Cuando se le preguntó sobre las precauciones inusuales, Trump afirmó que el vuelo era "peligroso" e implicó que el avión en el que realmente viajaba representaba un mayor riesgo. Dijo: "Creo que el avión en el que volé estaba en mayor riesgo. EE.UU. e Irán, particularmente dada la proximidad de Irán a Turquía. El momento de la amenaza coincidió con la cumbre de la OTAN, que reunió a los líderes mundiales y aumentó las medidas de seguridad. La Casa Blanca no aclaró si el C-32A o el Air Force One donado por Qatar se consideraban más vulnerables, aunque este último estaba equipado con protocolos de seguridad avanzados, como se indicó en una declaración del Director de Comunicaciones Steve Cheung.
La operación secreta se comparó con una táctica similar utilizada por el ex presidente Bill Clinton en 2000, cuando voló a Pakistán bajo un avión ejecutivo sin marca mientras enviaba su oficial Air Force One como señuelo. En el caso actual, los periodistas y algunos empleados de la Casa Blanca que creían que viajaban con Trump en el Air Force One más antiguo no sabían la verdadera naturaleza de la misión. Algunos miembros de la prensa expresaron su preocupación por la falta de transparencia, y un reportero declaró que Trump había abandonado el Servicio Secreto, la tripulación de Air Force One y su propio personal al usarlos como parte de una estrategia de señuelo.
La presidenta de la Asociación de Corresponsales de la Casa Blanca, Jacqui Heinrich, se reunió con altos funcionarios de la administración para plantear preocupaciones sobre el manejo de dichos protocolos de seguridad en el futuro. Buscó cooperación en el desarrollo de pautas más claras para manejar situaciones de alto riesgo, asegurando que la prensa y otro personal estén adecuadamente informados y protegidos. Mientras tanto, el presentador de CNN, Jake Tapper, destacó que mientras que los presidentes anteriores han empleado tácticas engañosas para la seguridad, la escala de usar un Air Force One completamente ocupado como señuelo durante una amenaza inminente no tenía precedentes.

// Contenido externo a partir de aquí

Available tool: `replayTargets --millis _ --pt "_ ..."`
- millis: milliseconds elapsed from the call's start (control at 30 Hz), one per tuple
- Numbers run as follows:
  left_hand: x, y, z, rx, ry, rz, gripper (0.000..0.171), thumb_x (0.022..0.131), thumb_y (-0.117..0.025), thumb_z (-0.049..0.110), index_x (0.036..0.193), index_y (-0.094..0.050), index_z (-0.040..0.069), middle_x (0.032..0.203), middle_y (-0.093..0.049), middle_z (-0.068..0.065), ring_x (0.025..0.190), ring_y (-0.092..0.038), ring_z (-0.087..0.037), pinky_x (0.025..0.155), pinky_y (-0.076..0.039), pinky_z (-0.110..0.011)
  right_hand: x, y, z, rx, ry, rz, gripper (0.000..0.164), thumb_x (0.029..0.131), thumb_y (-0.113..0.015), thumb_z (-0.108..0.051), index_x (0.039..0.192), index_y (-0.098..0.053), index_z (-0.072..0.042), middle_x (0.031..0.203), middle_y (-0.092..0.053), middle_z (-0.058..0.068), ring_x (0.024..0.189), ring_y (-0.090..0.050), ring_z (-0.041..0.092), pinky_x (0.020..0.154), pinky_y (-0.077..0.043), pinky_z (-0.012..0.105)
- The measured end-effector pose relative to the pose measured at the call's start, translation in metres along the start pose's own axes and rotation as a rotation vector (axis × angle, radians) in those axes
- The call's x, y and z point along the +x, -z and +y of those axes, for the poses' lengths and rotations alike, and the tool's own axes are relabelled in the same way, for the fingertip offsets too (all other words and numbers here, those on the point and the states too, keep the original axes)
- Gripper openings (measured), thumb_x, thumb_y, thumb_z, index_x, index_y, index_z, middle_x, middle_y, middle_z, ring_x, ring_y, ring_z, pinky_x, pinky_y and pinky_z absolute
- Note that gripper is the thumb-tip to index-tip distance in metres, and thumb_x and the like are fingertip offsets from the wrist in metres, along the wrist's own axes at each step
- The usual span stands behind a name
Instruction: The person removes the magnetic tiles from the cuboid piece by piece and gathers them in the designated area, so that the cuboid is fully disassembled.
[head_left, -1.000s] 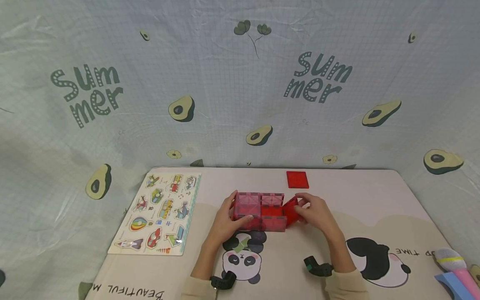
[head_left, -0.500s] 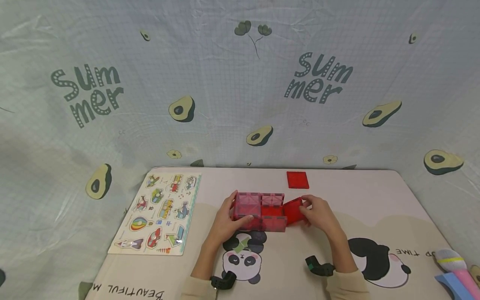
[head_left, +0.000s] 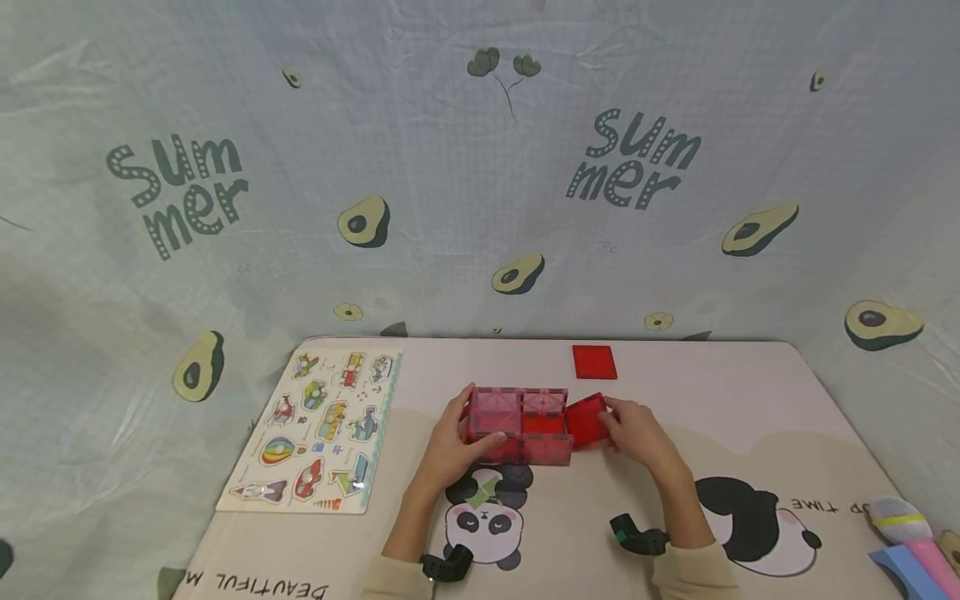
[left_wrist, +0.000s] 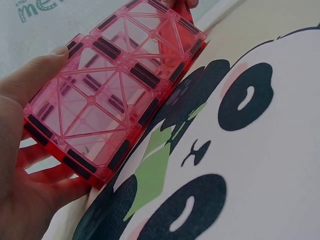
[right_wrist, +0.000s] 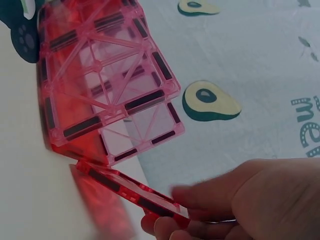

Hasta ahora, el Pentágono no ha emitido una respuesta pública a las acusaciones, y la Casa Blanca continúa defendiendo sus acciones como necesarias para la seguridad nacional. El incidente subraya la compleja interacción entre el liderazgo político, las relaciones con los medios y la preparación para emergencias en momentos de peligro percibido. Las implicaciones completas de la operación siguen bajo escrutinio, con discusiones en curso sobre el equilibrio entre seguridad y transparencia en los viajes presidenciales.